I want to implement a test program which calculates the CPU Usage using the Java Management API properly. The result should be the artihmetic mean over all processors and their cores. The problem on a windows machine is that the standard methods
ManagementFactory.getOperatingSystemMXBean().
(a) getSystemLoadAverage()
(b) getProcessCpuLoad()
(c) getSystemCpuLoad()
deliver too often the value -1.00 which means that the cpu usage could not be calculated. The standard methods work fine on linux, but not on windows. I also searched for the solution in this forum. I found in this forum some approaches to solve this problem, but none of them are helpful for me. For, example the code below always calculates 16 % on my machine which is not realistically.

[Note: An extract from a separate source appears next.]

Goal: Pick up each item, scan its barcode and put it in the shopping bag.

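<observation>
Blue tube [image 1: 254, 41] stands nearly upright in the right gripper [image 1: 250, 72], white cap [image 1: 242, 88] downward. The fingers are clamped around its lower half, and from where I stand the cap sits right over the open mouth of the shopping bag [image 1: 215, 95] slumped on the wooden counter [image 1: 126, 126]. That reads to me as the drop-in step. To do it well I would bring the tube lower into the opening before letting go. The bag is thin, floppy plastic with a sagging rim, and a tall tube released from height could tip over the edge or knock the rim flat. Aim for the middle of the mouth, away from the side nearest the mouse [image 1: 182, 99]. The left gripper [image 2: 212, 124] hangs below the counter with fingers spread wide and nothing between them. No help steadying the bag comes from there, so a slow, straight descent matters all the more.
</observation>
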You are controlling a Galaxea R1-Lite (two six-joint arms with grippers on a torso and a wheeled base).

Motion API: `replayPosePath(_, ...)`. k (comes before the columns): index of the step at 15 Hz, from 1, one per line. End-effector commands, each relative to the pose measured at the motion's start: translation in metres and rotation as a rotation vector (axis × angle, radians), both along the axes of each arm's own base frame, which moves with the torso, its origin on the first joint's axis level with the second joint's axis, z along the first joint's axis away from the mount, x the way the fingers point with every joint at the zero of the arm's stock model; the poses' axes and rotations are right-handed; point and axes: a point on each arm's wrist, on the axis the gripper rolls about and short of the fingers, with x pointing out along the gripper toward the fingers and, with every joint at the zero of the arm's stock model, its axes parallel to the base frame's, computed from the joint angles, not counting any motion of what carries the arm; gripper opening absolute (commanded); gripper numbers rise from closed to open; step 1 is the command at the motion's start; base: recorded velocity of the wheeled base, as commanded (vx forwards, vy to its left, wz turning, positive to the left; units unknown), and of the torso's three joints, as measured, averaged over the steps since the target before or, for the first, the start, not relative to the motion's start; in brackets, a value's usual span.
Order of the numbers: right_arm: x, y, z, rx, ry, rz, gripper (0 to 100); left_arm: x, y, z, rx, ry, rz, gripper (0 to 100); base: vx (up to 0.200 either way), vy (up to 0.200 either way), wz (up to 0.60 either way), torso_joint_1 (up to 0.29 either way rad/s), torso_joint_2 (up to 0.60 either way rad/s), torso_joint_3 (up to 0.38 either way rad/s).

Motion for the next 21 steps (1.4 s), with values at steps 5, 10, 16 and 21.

public synchronized double getCpuUsage() {
double cpuPercent = 0.0;
for (int i = 0; i < 30; i++) {
long start = System.nanoTime();
int cpuCount = getOperatingSystemMxBean().getAvailableProcessors();
Random random = new Random(start);
int seed = Math.abs(random.nextInt());
int primes = 10000;
long startCpuTime = ManagementFactory.getThreadMXBean().getCurrentThreadCpuTime();
start = System.nanoTime();
while (primes != 0) {
if (isPrime(seed))
{
primes--;
}
seed++;
}
cpuPercent = calcCpu(startCpuTime, start, cpuCount);
try {
Thread.sleep(1000);
}
catch (InterruptedException e) {
e.printStackTrace();
}
}
return cpuPercent;
}
static boolean isPrime(int n) {
// 2 is the smallest prime
if (n <= 2)
{
return n == 2;
}
// even numbers other than 2 are not prime
if (n % 2 == 0) {
return false;
}
//check odd divisory from 3
// to the square root of n
for (int i = 3, end = (int)Math.sqrt(n); i <= end; i += 2) {
if (n % i == 0) {
return false;
}
}
return true;
}
public static int calcCpu(long cpuStartTime, long elapsedStartTime, int cpuCount) {
long end = System.nanoTime();
long totalAvailCpuTime = cpuCount * (end - elapsedStartTime);
long totalUsedCpuTime = ManagementFactory.getThreadMXBean().getCurrentThreadCpuTime() - cpuStartTime;
float per = ((float)totalUsedCpuTime*100) / (float)totalAvailCpuTime;
//log (per);
return (int)per;
}
private OperatingSystemMXBean getOperatingSystemMxBean() {
return (OperatingSystemMXBean) ManagementFactory.getOperatingSystemMXBean();
}
Do you know a proper solution for this problem?